On Wed, 21 Mar 2001, Linus Torvalds wrote:
> On Wed, 21 Mar 2001, Linus Torvalds wrote:
> >
> > The deadlock implies that somebody scheduled with page_table_lock held.
> > Which would be really bad.
>
> ..and it is probably do_swap_page().
>
> Despite the name, "lookup_swap_cache()" does more than a lookup - it will
> wait for the page that it looked up. And we call it with the
> page_table_lock held in do_swap_page().
Darn, you're too quick.  (just figured it out and was about to report:)

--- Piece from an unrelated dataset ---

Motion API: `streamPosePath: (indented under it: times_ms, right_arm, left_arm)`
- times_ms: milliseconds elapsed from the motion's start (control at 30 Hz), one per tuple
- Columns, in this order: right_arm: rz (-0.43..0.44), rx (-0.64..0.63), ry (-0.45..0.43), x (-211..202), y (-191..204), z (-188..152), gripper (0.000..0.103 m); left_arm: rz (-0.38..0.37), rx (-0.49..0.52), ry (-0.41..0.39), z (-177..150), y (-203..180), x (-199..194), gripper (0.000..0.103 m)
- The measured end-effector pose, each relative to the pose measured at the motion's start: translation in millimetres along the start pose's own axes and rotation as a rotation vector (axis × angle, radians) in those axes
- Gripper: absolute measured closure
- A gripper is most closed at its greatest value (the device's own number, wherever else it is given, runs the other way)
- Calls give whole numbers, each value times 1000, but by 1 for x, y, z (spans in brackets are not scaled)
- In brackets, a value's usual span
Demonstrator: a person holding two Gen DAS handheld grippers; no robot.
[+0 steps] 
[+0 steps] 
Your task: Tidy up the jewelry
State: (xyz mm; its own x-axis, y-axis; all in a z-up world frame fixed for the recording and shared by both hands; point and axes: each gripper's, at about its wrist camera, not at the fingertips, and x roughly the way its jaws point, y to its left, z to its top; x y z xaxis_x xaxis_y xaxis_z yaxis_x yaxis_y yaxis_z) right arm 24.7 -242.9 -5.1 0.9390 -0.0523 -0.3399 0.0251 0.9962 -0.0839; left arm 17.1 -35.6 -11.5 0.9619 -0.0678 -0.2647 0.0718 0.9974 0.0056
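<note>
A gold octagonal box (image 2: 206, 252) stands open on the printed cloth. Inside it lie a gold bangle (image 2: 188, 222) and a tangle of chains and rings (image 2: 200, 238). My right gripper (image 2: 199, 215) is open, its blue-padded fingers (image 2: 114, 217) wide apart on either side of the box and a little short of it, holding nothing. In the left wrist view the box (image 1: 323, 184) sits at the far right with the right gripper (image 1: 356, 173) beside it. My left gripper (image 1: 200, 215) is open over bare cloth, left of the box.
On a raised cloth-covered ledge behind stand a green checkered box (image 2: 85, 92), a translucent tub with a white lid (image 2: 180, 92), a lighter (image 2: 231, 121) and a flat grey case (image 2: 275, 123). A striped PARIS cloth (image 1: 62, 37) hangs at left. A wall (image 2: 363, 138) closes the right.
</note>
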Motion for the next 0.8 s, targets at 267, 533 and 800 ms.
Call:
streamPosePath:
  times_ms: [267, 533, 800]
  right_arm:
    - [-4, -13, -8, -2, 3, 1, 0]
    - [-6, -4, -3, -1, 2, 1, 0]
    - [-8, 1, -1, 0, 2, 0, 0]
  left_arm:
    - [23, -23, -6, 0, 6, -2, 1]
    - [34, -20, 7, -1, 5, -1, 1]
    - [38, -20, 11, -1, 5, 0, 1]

Trace; c012785b <__lock_page+83/ac>
Trace; c012789b <lock_page+17/1c>
Trace; c01279a1 <__find_lock_page+81/f0>
Trace; c013008b <lookup_swap_cache+4b/164>
Trace; c0125362 <do_swap_page+12/1cc>
Trace; c012571f <handle_mm_fault+77/c4>
Trace; c01148b4 <do_page_fault+0/426>
Trace; c0114a17 <do_page_fault+163/426>
Trace; c01148b4 <do_page_fault+0/426>
Trace; c011581e <schedule+3e6/5ec>
Trace; c010908c <error_code+34/3c>
> Ho humm. Does the appended patch fix it for you? Looks obvious enough, but
> this bug is actually hidden on true SMP, and I'm too lazy to test with
> "num_cpus=1" or something..
I'm sure it will, but will be back in a few with confirmation.
>
> 		Linus
>
> -----
> diff -u --recursive --new-file pre6/linux/mm/memory.c linux/mm/memory.c
> --- pre6/linux/mm/memory.c	Tue Mar 20 23:13:03 2001
> +++ linux/mm/memory.c	Wed Mar 21 22:21:27 2001
> @@ -1031,18 +1031,20 @@
>  	struct vm_area_struct * vma, unsigned long address,
>  	pte_t * page_table, swp_entry_t entry, int write_access)
>  {
> -	struct page *page = lookup_swap_cache(entry);
> +	struct page *page;
>  	pte_t pte;
>
> +	spin_unlock(&mm->page_table_lock);
> +	page = lookup_swap_cache(entry);
>  	if (!page) {
> -		spin_unlock(&mm->page_table_lock);
>  		lock_kernel();
>  		swapin_readahead(entry);
>  		page = read_swap_cache(entry);
>  		unlock_kernel();
> -		spin_lock(&mm->page_table_lock);
> -		if (!page)
> +		if (!page) {
> +			spin_lock(&mm->page_table_lock);
>  			return -1;
> +		}
>
>  		flush_page_to_ram(page);
>  		flush_icache_page(vma, page);
> @@ -1053,13 +1055,13 @@
>  	 * Must lock page before transferring our swap count to already
>  	 * obtained page count.
>  	 */
> -	spin_unlock(&mm->page_table_lock);
>  	lock_page(page);
> -	spin_lock(&mm->page_table_lock);
>
>  	/*
> -	 * Back out if somebody else faulted in this pte while we slept.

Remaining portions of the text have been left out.